Direct and indirect effect of CHF-related symptoms on PA. Note: ***p value < 0.001

Full size image

Discussion

Our results showed that patients with CHF had poor PA during the postdischarge transition period. The WHO standard for minimum active PA requires walking at least five days a week and engaging in moderate- to high-intensity physical activity, accumulating up to 600 MET min/week [26]. Overall, the PA of the subjects worsened over time in our study. It is undoubted that decreased PA occurs from preadmission to postdischarge for CHF patients within three months. However, transition points are vulnerable areas that contribute to high healthcare spending and lapses in quality and safety and are associated with increased hospitalization rates. A study showed that more than one-fifth of CHF patients were readmitted within 30 days, costing $17 billion [27]. Therefore, rehabilitation during this period is of crucial relevance. We need to explore the trajectory of PA changes and influencing factors during the postdischarge transition period to identify valuable intervention times and elements to promote the cardiac rehabilitation process, improve patients’ quality of life, and reduce their readmission rate.
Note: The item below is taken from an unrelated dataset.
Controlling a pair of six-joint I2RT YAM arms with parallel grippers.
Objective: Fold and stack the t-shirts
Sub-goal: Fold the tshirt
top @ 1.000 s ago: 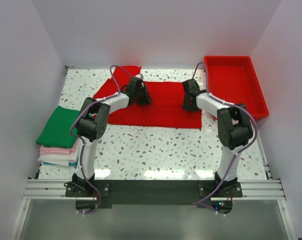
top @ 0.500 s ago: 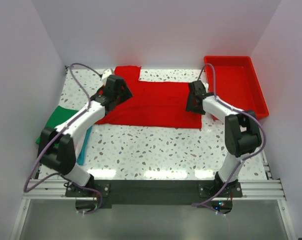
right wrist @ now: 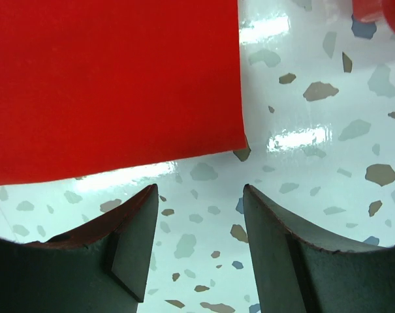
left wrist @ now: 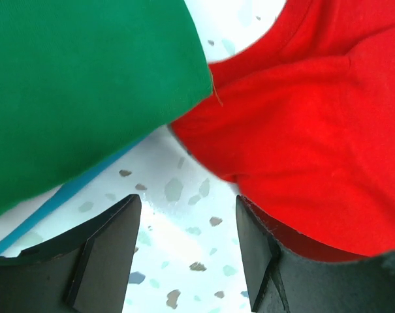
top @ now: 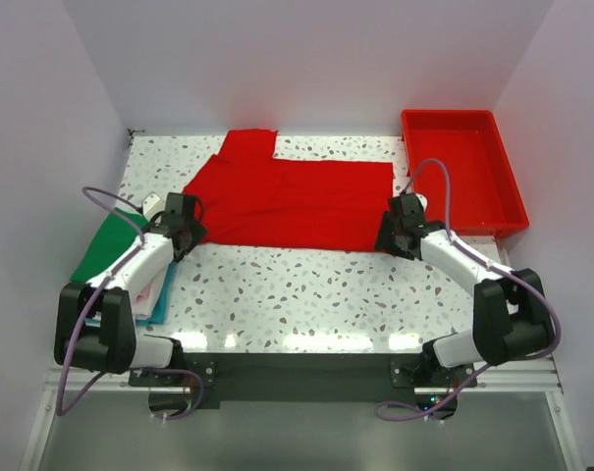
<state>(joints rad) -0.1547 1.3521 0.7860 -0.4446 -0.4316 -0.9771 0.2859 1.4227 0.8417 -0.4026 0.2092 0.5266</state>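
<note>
**Left tool & right tool low at near corners of red t-shirt, nothing gripped**

Red t-shirt lies spread on the table, centre-far, long side running L-R, one sleeve sticking out at far left. It looks flattened but not yet a compact packet. My read: the next fold wants the near edge lifted at both ends, hence one tool per corner.

Green t-shirt sits folded on top of the pile at the table's left edge, w/ a teal t-shirt edge peeking out under it. That's prob. the stack the red one joins. Red tray stands far right, just beside the cloth's far-right corner, no obvious part in this.

Left tool: fingers apart, bare table betw. them, nothing held. One finger is right at the red hem by the near-left corner, green pile just beside.

Right tool: fingers apart too, empty, just short of the near-right corner, cloth not betw. them.

Pose: both arms reach out low, elbows swung outward, forearms angling in toward the shirt. Left forearm crosses over the pile. Wrists pitch down, fingers close to the surface. Can't tell if tips touch the table.
</note>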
Our study showed that the trajectory of CHF patients’ PA first decreased and then increased, with the lowest level occurring at two weeks after discharge. Within two weeks after discharge, the patients transferred from hospitals to their homes without adequate preparation for postdischarge life, making it difficult to adapt to the changes. However, our results showed that the PA gradually increased at two and three months after discharge. Patients’ adaptability and physical function improved as the transition period extended, increasing PA. Nevertheless, the chronic illness trajectory model suggests that CHF patients have long-term limitations on function with intermittent exacerbations; they meet by rescue treatment and often fail to return to nearly their prior functional status. This means that patients’ physical function and symptoms periodically deteriorate during each episode [28, 29]. Therefore, their PA three months after discharge did not return to the prehospitalization level. The findings suggested that healthcare professionals should assess dynamic PA levels and pay close attention to critical time points to promptly convey the value of PA and the correct approaches of PA to patients and their caregivers to help patients cope with challenges within two weeks after discharge and then gradually reduce the intervention intensity over time to promote the rational allocation of medical and nursing resources.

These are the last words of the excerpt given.